## Supplied records
========================

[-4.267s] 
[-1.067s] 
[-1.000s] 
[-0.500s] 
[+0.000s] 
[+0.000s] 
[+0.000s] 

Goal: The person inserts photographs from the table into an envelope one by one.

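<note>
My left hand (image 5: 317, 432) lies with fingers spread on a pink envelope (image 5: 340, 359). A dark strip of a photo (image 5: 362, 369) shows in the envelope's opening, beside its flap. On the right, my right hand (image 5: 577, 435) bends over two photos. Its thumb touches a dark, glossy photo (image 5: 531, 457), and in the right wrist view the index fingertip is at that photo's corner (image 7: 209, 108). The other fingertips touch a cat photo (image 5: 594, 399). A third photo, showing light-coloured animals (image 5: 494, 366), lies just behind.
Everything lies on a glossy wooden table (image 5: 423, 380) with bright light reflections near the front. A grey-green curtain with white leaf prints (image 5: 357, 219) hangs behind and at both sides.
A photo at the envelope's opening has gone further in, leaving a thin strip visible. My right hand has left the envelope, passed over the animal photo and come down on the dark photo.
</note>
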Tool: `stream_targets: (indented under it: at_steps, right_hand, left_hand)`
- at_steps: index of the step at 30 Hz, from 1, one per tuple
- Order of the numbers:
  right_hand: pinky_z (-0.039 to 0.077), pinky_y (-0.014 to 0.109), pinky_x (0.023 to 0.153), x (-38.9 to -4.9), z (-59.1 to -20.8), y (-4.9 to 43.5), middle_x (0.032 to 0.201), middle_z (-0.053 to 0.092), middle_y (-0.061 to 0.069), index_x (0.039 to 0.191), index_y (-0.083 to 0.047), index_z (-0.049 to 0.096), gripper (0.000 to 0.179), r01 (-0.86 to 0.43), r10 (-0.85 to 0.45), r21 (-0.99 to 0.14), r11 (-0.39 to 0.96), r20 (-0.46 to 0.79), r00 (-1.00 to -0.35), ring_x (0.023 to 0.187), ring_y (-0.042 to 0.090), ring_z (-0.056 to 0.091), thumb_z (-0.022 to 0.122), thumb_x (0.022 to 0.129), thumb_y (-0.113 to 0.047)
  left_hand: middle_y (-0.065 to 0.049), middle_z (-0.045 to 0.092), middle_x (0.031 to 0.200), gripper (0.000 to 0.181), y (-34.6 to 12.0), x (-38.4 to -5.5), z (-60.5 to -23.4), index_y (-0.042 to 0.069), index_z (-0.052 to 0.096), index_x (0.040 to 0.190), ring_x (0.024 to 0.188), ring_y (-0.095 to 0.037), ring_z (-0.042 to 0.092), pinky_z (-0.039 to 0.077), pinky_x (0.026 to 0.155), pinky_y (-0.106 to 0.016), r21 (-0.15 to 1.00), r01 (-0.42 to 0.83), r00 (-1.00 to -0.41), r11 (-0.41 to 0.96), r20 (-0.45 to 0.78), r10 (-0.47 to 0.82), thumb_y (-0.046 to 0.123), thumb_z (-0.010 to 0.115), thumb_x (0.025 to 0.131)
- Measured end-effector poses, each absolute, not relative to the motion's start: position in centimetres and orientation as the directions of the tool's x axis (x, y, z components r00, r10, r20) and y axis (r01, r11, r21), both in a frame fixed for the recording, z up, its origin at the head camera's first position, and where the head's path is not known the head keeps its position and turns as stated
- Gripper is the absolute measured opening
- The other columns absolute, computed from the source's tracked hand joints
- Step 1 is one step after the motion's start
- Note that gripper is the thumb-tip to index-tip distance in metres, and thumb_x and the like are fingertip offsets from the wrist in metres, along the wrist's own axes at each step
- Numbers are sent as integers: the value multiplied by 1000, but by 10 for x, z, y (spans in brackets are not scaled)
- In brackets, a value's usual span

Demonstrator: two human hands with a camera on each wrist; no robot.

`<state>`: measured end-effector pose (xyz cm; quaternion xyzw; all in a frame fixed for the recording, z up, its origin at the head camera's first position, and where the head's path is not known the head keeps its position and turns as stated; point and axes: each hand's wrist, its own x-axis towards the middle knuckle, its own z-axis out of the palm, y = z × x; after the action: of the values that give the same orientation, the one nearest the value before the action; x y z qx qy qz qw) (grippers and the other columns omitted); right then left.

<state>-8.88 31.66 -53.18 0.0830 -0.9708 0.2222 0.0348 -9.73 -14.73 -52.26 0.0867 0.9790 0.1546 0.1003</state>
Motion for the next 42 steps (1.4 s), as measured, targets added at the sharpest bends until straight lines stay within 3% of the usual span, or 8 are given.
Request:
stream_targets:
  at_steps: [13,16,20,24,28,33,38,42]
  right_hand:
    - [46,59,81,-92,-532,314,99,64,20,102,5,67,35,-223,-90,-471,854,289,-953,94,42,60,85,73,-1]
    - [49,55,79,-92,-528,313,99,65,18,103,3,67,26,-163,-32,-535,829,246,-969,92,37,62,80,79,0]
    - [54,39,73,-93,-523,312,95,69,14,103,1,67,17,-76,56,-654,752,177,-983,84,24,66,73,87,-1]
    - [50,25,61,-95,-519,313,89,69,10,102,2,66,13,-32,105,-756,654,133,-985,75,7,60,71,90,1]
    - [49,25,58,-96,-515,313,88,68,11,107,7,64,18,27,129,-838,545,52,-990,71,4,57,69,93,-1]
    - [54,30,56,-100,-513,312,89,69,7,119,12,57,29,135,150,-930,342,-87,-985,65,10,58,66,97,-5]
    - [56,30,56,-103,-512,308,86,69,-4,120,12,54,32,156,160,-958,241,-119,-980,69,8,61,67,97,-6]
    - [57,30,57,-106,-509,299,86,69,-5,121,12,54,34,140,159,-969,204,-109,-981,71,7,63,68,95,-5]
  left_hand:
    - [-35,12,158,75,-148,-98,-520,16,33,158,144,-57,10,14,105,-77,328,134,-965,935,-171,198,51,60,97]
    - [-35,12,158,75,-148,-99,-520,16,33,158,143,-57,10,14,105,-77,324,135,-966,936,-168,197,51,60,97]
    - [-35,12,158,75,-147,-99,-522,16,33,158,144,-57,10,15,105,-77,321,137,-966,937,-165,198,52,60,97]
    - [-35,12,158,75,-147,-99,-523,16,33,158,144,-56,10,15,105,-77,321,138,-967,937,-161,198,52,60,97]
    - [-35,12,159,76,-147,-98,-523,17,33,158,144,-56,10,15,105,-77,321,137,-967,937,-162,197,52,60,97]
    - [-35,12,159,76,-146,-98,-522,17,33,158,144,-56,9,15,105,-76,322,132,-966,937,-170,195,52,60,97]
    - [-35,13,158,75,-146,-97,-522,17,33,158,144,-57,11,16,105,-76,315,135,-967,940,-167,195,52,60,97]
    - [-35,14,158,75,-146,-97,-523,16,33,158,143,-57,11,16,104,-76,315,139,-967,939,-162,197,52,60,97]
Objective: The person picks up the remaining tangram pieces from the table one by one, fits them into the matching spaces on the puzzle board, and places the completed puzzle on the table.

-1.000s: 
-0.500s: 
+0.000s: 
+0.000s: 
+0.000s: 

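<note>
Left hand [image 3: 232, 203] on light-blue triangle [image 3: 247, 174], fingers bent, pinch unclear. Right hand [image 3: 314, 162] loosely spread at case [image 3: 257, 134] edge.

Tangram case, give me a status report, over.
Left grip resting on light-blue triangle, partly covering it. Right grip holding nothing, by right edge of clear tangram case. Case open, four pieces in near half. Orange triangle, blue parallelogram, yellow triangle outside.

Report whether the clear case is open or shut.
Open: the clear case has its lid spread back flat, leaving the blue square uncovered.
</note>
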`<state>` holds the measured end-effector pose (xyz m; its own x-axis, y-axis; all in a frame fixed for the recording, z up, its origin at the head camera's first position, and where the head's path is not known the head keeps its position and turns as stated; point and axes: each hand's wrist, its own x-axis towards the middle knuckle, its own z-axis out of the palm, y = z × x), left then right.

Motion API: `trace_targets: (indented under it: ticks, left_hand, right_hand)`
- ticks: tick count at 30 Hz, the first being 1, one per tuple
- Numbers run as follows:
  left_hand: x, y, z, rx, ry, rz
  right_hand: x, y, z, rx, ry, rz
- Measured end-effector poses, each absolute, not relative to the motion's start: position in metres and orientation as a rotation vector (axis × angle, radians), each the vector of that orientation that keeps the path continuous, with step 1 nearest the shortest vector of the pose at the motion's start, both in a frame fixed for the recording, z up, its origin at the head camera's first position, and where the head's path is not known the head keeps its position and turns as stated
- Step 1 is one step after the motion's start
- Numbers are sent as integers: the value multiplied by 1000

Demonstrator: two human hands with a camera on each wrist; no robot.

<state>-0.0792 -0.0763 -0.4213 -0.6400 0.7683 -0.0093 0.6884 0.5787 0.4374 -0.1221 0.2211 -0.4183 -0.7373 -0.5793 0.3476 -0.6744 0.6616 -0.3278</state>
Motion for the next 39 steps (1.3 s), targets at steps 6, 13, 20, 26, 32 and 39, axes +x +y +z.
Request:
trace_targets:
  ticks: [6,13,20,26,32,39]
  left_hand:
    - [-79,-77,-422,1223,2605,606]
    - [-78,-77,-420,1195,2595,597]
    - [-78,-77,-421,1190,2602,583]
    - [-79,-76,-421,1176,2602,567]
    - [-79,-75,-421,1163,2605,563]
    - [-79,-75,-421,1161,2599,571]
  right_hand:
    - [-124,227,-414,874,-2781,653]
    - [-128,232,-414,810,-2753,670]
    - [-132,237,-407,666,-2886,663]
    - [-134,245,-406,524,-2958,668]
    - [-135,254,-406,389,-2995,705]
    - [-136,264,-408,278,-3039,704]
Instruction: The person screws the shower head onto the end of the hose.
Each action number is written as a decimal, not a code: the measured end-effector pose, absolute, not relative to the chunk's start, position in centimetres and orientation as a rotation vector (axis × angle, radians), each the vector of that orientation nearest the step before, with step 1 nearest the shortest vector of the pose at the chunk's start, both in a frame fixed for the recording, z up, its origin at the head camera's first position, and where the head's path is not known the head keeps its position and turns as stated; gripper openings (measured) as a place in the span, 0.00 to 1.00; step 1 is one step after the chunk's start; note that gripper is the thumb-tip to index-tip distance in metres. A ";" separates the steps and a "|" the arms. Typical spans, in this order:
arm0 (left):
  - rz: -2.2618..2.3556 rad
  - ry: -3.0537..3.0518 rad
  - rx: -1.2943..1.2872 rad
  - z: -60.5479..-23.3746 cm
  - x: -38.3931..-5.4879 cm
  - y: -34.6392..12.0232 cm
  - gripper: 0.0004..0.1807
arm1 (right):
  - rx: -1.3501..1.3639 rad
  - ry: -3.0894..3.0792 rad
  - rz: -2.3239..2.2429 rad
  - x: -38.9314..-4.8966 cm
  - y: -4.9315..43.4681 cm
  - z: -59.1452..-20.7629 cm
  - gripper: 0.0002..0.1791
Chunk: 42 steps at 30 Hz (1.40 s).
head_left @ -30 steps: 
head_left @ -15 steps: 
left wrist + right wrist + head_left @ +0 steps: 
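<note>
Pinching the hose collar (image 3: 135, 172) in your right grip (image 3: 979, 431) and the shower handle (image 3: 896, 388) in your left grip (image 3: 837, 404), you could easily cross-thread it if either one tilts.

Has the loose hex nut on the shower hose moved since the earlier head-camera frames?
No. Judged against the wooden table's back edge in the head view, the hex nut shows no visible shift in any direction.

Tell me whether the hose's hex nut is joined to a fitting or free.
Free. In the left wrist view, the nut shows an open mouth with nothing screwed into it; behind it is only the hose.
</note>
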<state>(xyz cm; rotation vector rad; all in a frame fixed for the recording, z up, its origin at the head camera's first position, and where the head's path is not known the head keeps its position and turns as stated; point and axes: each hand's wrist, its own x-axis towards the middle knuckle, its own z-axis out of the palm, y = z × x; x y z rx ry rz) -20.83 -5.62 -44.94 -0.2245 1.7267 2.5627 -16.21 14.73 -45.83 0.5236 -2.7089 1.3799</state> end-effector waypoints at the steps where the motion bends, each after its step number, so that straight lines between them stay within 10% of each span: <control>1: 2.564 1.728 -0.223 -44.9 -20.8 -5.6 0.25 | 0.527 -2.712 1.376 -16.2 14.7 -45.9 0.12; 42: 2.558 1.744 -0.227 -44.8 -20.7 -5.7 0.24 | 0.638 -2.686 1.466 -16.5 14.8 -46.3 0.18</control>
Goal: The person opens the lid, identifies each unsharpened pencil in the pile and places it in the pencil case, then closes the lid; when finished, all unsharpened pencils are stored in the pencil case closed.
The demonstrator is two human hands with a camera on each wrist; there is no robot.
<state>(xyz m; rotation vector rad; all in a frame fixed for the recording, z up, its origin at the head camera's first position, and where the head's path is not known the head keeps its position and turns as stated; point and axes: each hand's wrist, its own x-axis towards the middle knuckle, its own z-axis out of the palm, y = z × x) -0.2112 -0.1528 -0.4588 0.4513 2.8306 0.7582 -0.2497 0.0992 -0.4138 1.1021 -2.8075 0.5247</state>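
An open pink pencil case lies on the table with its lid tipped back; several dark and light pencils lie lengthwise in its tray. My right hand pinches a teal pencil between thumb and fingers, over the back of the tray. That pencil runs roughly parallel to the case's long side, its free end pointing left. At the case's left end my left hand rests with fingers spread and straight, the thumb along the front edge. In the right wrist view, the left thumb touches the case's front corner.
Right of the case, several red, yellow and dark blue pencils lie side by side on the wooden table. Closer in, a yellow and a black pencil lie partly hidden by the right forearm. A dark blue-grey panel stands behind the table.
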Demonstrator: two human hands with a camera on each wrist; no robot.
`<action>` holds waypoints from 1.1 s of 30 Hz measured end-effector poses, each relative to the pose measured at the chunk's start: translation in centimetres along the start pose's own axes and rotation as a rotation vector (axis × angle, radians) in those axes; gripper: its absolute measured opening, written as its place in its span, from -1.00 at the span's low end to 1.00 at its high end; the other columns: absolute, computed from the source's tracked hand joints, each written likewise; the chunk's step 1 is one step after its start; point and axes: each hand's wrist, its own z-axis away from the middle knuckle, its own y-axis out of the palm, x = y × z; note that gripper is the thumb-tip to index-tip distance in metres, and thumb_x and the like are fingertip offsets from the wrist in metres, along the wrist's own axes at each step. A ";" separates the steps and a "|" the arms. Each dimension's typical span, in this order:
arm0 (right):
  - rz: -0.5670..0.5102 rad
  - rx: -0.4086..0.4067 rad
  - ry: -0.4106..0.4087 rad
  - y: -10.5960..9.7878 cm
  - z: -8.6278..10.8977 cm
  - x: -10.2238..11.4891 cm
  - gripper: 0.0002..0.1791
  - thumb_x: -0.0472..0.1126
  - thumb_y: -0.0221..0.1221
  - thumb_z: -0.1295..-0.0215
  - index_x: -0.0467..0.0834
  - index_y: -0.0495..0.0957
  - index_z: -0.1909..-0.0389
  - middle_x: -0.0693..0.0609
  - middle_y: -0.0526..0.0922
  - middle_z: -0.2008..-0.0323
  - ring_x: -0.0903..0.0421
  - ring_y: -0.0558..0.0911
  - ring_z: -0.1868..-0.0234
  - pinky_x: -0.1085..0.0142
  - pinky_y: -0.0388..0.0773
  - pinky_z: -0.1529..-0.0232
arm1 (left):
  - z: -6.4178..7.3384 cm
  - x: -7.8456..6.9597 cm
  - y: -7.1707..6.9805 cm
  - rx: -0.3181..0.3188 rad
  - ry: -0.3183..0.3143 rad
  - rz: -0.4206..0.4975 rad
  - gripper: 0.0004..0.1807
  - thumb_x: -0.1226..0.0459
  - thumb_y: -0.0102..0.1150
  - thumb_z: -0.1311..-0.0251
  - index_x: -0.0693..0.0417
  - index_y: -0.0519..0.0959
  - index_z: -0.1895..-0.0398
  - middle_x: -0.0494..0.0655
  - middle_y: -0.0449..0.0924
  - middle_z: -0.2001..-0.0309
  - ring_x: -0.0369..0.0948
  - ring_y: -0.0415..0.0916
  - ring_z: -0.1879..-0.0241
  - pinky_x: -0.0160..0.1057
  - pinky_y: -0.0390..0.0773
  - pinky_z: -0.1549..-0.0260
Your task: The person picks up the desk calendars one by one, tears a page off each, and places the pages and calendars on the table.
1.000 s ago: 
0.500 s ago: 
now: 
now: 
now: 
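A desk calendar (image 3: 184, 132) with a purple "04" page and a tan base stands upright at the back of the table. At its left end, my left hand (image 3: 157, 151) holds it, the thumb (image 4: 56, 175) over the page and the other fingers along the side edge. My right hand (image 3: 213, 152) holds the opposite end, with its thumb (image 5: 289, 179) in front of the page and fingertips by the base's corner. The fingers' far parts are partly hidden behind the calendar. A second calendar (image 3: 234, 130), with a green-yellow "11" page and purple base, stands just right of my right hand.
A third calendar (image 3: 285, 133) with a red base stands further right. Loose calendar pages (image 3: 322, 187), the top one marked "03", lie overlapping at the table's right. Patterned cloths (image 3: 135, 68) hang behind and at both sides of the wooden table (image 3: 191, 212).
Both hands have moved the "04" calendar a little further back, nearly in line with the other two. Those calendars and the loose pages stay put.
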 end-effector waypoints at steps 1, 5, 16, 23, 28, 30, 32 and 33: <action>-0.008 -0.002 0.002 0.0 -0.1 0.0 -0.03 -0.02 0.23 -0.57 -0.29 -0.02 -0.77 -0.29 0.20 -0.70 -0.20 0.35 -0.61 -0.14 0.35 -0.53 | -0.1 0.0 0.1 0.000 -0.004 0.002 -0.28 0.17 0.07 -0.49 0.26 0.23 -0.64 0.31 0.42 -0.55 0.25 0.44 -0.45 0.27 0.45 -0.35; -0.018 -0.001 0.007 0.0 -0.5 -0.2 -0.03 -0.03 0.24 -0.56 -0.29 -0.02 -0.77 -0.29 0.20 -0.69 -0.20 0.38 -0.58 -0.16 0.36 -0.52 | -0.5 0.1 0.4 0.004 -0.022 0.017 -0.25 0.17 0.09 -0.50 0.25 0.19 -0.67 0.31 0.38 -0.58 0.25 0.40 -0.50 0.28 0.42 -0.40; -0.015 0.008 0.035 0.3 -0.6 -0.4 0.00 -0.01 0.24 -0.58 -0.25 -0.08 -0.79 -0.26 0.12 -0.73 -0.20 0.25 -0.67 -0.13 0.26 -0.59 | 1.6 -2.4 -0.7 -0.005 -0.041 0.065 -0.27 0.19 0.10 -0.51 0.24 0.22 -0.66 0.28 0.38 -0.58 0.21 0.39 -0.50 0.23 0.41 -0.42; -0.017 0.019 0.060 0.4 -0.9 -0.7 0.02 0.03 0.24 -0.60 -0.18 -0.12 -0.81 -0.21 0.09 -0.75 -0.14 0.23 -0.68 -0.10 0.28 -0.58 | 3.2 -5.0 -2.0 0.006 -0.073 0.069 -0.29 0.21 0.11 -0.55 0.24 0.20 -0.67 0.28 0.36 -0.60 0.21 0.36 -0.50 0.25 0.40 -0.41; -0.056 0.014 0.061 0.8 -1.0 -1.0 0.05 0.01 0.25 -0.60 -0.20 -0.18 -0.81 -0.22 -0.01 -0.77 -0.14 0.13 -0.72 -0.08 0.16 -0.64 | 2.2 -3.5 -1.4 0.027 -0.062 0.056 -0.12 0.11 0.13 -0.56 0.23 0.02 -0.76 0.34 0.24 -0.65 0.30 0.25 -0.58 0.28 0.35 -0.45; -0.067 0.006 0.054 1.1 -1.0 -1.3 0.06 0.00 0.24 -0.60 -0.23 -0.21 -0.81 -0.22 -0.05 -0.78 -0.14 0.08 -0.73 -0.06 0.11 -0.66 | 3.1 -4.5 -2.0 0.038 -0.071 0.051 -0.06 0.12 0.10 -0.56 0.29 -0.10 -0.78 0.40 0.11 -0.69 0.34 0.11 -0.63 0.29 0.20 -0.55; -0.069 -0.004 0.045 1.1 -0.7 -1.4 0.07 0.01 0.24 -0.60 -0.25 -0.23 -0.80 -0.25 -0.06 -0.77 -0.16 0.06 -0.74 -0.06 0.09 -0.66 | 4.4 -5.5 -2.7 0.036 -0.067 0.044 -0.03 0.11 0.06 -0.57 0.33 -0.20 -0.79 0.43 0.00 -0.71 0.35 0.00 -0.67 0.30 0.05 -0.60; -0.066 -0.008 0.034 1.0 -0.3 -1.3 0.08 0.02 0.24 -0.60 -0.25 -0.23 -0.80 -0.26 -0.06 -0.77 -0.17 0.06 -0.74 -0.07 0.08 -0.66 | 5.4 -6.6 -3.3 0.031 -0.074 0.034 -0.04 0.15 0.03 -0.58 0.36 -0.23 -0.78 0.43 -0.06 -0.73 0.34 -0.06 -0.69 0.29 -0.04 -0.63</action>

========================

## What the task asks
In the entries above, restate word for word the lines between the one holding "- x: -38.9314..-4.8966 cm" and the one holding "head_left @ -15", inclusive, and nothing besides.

## Solution for this problem
  - x: -38.9314..-4.8966 cm
  - y: -4.9315..43.4681 cm
  - z: -59.1452..-20.7629 cm
  - gripper: 0.0002..0.1791
Chunk: 42 steps at 30 Hz (1.40 s).
head_left @ -30 steps: 
head_left @ -15 steps: 

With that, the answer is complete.